The fall has always been my favorite time of year. 

The cooler weather brings back memories of growing up in the Shawnee National Forest of Illinois during hunting season. For myself and many others, hunting has become a family tradition that involves great memories, stories, and providing healthy food year after year. I spent many days during the fall and winter months hunting deer, waterfowl, and turkeys, all while making great memories. 

In order to set a positive example for future generations and continue building family traditions that revolve around hunting, it is important to follow the Leave No Trace principles. The following are tips from Leave No Trace about how to do so. 

Plan Ahead and Prepare
Most states require you to take a hunter safety course before you can obtain a hunting license. These courses go over firearm safety, ethics, and safe practices for hunting.
Check with land management agencies if you’re hunting on public land. Familiarize yourself with the rules and regulations.
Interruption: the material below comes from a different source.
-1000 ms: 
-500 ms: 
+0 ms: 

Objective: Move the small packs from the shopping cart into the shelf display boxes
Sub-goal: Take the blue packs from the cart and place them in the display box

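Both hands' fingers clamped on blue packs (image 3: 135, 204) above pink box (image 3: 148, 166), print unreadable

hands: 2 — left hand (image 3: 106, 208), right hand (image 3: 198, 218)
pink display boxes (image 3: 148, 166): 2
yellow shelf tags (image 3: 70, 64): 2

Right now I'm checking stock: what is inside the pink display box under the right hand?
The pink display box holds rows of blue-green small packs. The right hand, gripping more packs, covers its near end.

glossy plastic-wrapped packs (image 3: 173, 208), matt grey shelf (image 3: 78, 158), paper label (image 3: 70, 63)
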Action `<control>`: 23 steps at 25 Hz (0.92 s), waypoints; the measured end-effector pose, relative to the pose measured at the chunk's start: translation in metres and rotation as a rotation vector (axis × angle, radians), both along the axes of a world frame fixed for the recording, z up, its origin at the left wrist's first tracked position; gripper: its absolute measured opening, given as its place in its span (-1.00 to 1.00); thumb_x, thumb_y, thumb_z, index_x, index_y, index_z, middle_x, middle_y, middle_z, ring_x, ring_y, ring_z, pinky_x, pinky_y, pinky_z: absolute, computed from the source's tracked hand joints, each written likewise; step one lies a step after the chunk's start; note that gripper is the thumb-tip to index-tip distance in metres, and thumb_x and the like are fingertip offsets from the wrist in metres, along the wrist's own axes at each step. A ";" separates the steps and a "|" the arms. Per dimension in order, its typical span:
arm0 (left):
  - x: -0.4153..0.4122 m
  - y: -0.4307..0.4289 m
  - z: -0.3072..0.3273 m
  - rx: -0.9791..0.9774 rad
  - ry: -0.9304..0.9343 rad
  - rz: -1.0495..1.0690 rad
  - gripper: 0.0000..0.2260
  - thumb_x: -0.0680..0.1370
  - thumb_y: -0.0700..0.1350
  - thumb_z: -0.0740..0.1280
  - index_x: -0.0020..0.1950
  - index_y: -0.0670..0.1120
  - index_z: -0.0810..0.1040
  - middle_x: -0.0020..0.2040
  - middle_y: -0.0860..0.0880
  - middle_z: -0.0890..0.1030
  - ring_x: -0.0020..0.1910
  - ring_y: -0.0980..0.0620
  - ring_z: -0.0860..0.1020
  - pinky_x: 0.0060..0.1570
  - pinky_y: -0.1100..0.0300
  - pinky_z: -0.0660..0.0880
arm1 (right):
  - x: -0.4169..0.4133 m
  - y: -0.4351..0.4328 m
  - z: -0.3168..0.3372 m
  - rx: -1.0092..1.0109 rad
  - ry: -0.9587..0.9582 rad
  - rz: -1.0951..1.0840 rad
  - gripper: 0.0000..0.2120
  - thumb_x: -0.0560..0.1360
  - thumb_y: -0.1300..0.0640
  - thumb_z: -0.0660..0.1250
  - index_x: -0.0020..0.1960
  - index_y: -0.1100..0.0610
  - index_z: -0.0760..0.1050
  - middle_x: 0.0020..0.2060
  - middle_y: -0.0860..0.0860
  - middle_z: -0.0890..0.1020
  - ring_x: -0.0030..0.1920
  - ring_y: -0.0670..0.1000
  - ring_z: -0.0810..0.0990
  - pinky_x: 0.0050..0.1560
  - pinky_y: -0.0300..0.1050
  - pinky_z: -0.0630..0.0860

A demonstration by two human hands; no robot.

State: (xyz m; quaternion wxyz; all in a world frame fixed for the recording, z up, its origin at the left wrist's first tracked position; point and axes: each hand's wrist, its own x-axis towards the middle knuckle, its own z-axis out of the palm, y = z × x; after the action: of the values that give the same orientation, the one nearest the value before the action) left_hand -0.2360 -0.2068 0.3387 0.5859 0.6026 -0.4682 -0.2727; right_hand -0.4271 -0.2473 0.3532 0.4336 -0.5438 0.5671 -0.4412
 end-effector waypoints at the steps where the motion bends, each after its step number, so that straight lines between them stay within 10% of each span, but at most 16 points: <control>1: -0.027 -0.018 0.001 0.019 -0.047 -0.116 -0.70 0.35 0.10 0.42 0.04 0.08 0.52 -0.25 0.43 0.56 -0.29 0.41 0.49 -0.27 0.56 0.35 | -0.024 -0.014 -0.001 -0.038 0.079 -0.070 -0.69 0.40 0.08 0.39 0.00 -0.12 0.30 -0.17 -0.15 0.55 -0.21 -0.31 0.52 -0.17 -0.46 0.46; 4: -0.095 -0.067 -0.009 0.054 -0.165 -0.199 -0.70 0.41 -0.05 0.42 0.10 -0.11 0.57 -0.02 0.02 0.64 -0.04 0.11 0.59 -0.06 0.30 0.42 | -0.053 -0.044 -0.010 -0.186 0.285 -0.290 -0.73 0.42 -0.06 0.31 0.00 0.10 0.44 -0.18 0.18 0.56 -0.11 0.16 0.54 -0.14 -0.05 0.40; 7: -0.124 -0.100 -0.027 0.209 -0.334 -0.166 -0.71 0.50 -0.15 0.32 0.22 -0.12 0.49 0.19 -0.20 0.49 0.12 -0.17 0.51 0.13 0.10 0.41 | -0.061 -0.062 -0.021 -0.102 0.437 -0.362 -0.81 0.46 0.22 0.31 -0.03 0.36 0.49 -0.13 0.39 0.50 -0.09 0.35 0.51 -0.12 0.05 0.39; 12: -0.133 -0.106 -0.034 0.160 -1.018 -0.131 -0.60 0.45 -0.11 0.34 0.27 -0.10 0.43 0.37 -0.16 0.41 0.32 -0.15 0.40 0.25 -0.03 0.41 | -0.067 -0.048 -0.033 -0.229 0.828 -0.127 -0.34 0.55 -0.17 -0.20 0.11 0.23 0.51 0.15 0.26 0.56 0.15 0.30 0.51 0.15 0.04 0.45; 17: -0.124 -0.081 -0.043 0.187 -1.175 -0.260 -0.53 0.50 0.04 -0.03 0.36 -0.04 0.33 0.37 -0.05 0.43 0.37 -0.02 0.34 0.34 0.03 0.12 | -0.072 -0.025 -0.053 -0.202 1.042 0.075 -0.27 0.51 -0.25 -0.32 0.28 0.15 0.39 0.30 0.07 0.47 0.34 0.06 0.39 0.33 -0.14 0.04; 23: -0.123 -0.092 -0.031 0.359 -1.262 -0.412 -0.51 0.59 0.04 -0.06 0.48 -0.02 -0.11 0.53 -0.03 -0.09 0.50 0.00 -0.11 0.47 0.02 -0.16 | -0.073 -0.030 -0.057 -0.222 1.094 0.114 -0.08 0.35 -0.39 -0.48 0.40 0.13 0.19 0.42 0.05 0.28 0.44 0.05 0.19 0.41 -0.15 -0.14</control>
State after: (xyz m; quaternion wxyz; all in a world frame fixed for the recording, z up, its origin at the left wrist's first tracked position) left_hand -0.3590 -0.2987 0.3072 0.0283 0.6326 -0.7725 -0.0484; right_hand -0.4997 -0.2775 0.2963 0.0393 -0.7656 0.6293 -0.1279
Get permission to hunt on private land. Make sure you have the proper tags and licenses, and obey bag/possession limits.
Carry extra food, clothing, first aid, and be prepared for extreme weather. Tell your family/friends where you will be and when you plan on coming back. 

Travel and Camp on Durable Surfaces
If you are hunting in the backcountry, choose a campsite that will have the least amount of impact to the area and keep your campsite small.
When using ATV’s, stay on established trails. Avoid driving through riparian areas and creating new trails. Leave gates as you find them, unless noted otherwise. 

Dispose of Waste Properly
Pack out your trash. This includes spent brass, shotgun shells, and leftover food.
Drag gut piles away from water sources, trails, or highly visited areas, as they attract bears, wolves, and coyotes.
Wash yourself and tools away from streams or lakes using biodegradable soap. 

Leave What you Find
Observe cultural and historic artifacts instead of touching/taking them.
Sight in your firearms at home or a shooting range, away from the area you will be hunting.
Use manufactured blinds instead of tree branches or other vegetation. Avoid transporting non-native seeds and vegetation.

Minimize Campfire Impacts
If you’re camping, try using an established fire ring or fire pan. If possible, use a camp stove.
Keep trash out of your fire, as it usually doesn’t burn completely and can attract wildlife.
Keep your fire small. Use sticks that are already on the ground and can be broken by hand. 

Respect Wildlife
Take only clean, safe killing shots, then properly retrieve and handle your game. If the weather is warm, clean and cool your game as quickly as possible.
Never feed animals, as it can damage their health, alters their natural behavior, and can expose them to predators.
Store your food and trash securely and only hunt animals that are in season. 

Be Considerate of Other Visitors
Be aware of your surroundings. Don’t shoot near developed areas, near campsites, or across roads.
Be respectful towards other hunters and visitors to protect the quality of their experience.
Be aware of your firearm around others. Always keep it pointed in a safe direction.

Following these principles can help protect and preserve the areas we enjoy hunting, and ensures their use for future generations. Hopefully, you’ll have a successful season and make great memories!